# EXERCISE
Where the listing shows an image, skip it and output all other material unchanged.

# DATA SHOWN

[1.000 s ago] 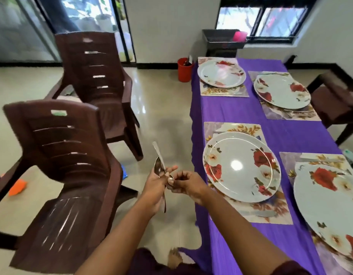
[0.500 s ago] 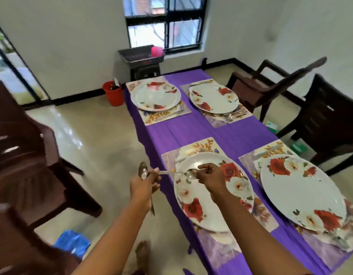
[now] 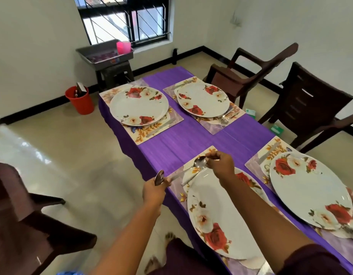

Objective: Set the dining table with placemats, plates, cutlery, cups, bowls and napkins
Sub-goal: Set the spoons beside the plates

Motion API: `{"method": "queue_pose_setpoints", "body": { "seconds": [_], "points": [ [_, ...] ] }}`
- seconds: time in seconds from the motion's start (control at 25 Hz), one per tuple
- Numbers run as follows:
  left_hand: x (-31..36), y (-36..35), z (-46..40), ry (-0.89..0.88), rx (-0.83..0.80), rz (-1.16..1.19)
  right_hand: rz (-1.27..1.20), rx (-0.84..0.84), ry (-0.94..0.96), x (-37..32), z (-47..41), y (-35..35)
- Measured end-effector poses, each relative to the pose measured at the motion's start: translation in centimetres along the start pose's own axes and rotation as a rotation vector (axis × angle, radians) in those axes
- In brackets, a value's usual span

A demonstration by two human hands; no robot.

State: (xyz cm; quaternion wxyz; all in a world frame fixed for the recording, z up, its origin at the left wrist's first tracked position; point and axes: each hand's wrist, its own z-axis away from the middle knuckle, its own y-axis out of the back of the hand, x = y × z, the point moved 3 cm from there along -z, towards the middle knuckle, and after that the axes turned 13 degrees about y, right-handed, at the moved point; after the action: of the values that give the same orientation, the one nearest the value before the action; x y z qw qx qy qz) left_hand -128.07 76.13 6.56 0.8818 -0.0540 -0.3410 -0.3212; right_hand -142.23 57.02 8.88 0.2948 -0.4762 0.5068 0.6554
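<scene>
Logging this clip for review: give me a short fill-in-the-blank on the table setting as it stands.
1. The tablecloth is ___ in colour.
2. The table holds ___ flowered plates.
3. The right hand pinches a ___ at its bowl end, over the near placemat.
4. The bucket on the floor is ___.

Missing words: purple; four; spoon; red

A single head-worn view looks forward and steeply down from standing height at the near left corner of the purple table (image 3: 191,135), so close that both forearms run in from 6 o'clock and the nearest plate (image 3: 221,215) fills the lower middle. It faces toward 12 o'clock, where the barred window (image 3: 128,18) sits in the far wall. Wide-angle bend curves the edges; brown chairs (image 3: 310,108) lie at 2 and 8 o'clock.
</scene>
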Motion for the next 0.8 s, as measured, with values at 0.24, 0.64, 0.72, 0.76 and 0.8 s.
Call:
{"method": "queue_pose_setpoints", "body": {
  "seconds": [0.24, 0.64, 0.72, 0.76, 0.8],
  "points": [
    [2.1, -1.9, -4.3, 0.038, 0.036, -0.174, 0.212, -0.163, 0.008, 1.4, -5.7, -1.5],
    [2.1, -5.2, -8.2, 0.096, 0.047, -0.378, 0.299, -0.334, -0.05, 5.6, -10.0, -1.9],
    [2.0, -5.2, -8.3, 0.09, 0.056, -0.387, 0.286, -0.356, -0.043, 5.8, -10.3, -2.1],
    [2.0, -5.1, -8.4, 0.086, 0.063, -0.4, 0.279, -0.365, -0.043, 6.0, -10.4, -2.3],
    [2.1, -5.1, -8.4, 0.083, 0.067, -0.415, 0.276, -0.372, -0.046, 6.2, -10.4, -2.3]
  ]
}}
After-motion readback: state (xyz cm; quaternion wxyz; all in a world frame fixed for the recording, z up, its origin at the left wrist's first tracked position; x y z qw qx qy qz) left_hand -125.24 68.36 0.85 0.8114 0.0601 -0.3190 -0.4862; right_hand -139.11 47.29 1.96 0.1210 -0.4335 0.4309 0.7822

# EXERCISE ANSWER
[1.000 s ago] 
[0.500 s ago] 
[now] 

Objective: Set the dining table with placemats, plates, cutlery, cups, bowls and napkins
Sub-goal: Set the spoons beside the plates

Motion API: `{"method": "queue_pose_setpoints", "body": { "seconds": [_], "points": [ [_, ...] ] }}`
- seconds: time in seconds from the motion's start (control at 25 Hz), one per tuple
- Numbers run as follows:
  left_hand: x (-31..36), y (-36..35), z (-46..40), ry (-0.89..0.88), rx (-0.83..0.80), rz (-1.16..1.19)
  right_hand: rz (-1.27..1.20), rx (-0.84..0.84), ry (-0.94..0.96), x (-37..32), z (-47..41), y (-35..35)
- Measured end-effector poses, each relative to the pose measured at the motion's start: translation in centimetres along the start pose's own axes and rotation as a rotation vector (axis × angle, radians) in those axes
- In brackets, a value's usual span

A demonstration by two human hands; no robot.

State: (xyz cm; quaternion wxyz; all in a world frame fixed for the recording, z up, its origin at the left wrist's first tracked position; point and axes: each hand's wrist, its own z-axis away from the middle knuckle, its own y-axis out of the back of the hand, x = y × z, the point moved 3 cm from there along -z, towards the middle knuckle, and after that the axes turned 13 degrees about y, right-handed, at the moved point; after the action: of the values that give the same orientation, the one nearest the value before the action; x y z qw qx qy qz) left_hand -128.07 76.13 6.56 0.8818 -0.0540 -0.3410 -0.3212; right_hand -142.23 57.02 8.88 0.2948 -0.4762 0.5068 0.6554
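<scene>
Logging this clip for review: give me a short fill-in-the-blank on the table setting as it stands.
1. The tablecloth is ___ in colour.
2. The table holds ___ flowered plates.
3. The right hand pinches a ___ at its bowl end, over the near placemat.
4. The bucket on the floor is ___.

Missing words: purple; four; spoon; red

A single head-worn view looks forward and steeply down from standing height at the near left corner of the purple table (image 3: 191,135), so close that both forearms run in from 6 o'clock and the nearest plate (image 3: 221,215) fills the lower middle. It faces toward 12 o'clock, where the barred window (image 3: 128,18) sits in the far wall. Wide-angle bend curves the edges; brown chairs (image 3: 310,108) lie at 2 and 8 o'clock.
</scene>
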Motion for the next 0.8 s, as measured, with values at 0.24, 0.64, 0.72, 0.76 and 0.8 s.
Call:
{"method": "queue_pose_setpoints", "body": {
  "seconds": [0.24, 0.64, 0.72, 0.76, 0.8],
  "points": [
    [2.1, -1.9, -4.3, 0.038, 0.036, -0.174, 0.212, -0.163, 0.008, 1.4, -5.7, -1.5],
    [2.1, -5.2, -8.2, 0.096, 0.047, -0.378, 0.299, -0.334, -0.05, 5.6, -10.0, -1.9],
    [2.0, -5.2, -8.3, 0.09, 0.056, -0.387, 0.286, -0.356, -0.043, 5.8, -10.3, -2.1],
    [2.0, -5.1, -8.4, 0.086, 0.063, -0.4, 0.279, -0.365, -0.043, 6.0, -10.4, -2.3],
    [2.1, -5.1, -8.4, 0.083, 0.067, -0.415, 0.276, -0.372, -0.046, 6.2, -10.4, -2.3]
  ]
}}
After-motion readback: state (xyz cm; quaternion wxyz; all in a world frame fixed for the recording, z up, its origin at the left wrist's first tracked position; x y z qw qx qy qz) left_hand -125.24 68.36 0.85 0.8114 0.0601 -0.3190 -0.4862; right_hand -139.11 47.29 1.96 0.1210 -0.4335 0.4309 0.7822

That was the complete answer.